In that Senate committee hearing chaired by Senator Santiago, Defense Secretary Voltaire Gazmin (and in the Supreme Court, Acting Solicitor General Florin Hilbay) graciously admitted that, under the Edca and the MDT, US response to a foreign attack on the Philippines is not assured, unlike in US defense treaties with Nato, Australia, New Zealand and Japan. We ask: So why go for the Edca at all?
As the MDT is inutile, Sen. Juan Ponce Enrile filed a resolution in 1989 to abrogate it. During his term, President Fidel Ramos allowed the Military Assistance Agreement to lapse, as it had only deterred the modernization of our armed forces. And recently, Senator Santiago and Rep. Walden Bello threatened to file a joint resolution for the termination of the VFA.
Another contention is: The President is the “sole organ” in foreign relations. True, but pursuant to the Curtiss-Wright ruling (299 US 304), only in “negotiations” of treaties and in diplomacy. For, in fact, under the Constitution, 1) the Senate may or may not concur in the treaty; 2) Congress may or may not allot funds for its implementation; and 3) the Supreme Court may or may not rule the treaty unconstitutional. And diplomacy (right of legation) is constitutionally subject to congressional consent, and funding.
With the Edca, the Philippines has welshed on our international treaty commitments in the Non-Aligned Movement, the Non-Proliferation Treaty, and the Asean Zone of Peace, Freedom and Neutrality. We have closed our eyes to our “loss of face” for the sake of America, which is the cause, incidentally, for the postponement of the ratification of the Asean treaty on a nuclear-weapon-free zone, paving the way for a possible nuclear confrontation in the area.

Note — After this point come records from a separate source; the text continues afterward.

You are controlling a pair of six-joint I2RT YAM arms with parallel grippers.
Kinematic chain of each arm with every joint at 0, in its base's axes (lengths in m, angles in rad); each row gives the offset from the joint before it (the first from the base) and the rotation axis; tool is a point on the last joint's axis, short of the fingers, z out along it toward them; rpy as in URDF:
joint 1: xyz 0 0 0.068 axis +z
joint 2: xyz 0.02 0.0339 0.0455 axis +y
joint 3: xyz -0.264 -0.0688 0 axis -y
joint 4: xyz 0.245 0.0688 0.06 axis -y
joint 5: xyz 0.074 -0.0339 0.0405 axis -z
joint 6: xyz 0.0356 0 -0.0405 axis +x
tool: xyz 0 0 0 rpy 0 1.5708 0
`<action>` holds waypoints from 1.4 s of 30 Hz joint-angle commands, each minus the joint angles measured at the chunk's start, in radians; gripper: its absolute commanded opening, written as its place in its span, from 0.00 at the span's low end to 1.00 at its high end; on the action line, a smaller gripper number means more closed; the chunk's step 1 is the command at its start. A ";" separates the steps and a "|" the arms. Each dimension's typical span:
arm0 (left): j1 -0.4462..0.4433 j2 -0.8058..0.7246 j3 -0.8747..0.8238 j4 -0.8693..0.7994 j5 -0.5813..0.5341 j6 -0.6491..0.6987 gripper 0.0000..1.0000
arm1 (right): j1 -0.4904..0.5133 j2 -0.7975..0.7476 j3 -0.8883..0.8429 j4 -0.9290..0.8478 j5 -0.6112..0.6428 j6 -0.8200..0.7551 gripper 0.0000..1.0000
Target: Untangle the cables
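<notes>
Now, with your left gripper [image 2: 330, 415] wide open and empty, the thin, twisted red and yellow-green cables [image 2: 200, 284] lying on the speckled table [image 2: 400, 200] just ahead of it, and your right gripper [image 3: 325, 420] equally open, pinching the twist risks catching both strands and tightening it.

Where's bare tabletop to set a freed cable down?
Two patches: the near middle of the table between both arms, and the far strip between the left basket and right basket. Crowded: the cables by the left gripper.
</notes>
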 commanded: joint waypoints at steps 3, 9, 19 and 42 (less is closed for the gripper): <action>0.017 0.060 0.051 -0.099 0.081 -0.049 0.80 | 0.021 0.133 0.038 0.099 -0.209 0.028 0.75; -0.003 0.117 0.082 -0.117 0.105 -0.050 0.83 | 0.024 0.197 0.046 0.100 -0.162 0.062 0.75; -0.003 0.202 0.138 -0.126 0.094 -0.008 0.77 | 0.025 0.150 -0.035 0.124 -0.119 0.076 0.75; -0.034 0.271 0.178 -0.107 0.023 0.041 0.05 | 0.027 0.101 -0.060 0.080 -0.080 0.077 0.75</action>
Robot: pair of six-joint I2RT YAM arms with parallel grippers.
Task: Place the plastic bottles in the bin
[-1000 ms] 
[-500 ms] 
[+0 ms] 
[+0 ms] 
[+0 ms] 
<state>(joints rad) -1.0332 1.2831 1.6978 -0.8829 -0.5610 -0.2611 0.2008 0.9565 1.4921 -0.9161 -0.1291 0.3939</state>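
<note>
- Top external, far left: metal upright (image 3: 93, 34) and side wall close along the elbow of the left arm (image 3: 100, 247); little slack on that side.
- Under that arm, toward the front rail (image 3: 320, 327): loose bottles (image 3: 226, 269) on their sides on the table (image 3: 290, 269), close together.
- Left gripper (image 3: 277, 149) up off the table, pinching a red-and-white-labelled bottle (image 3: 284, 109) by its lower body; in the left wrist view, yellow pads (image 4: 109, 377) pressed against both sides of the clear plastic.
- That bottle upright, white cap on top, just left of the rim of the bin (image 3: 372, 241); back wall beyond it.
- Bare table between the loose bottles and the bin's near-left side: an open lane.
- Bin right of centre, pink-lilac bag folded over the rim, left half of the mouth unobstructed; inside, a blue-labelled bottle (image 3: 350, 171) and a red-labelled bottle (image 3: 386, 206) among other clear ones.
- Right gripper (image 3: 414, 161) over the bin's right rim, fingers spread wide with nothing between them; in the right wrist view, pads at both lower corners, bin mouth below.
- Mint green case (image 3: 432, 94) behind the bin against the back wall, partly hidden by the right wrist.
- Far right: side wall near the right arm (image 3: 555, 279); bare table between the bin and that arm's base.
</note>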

Malacañang pretends to misread the geopolitical situation in the West Philippine Sea: “Neutral,” America will “not counter” and “not contain” China. China will not attack the United States; it will be an Armageddon. China promises not to use force on Asean members. China and the Philippines signed in 1975 a joint communiqué, stressing “nonaggression” and “no threat or use of force.”
Lastly, one other interesting contention is: Military bases are not “foreign.” But under international law, in the same manner that any embassy in Manila remains “foreign” regardless of the ownership of the building or the land where it stands, a base is a US base, and by whatever name, politically stinks, irrespective of the base land’s ownership. Shorn of fictional veil, the bases, troops, or facilities are, indubitably, “foreign.”
The Edca critics have accused the President and his men of gravely abusing executive prerogatives—diplomatic (lie: “We invited the US to come”), legal, political, and fiscal (blurred US bases budget). The Edca palusot mocks our sovereignty (jurisdiction without custody).
The Supreme Court may still disappoint the President and alter egos, by finding them to have conspired on the Edca and committed grave abuse of discretion (US bases de-mothballed), culpable violation of the Constitution (nuclear weapons creeping in), and betrayal of public trust (subservient foreign policy)—for mortgaging their motherland and people with hardly a chance for redemption.
Nelson D. Laviña is a retired ambassador.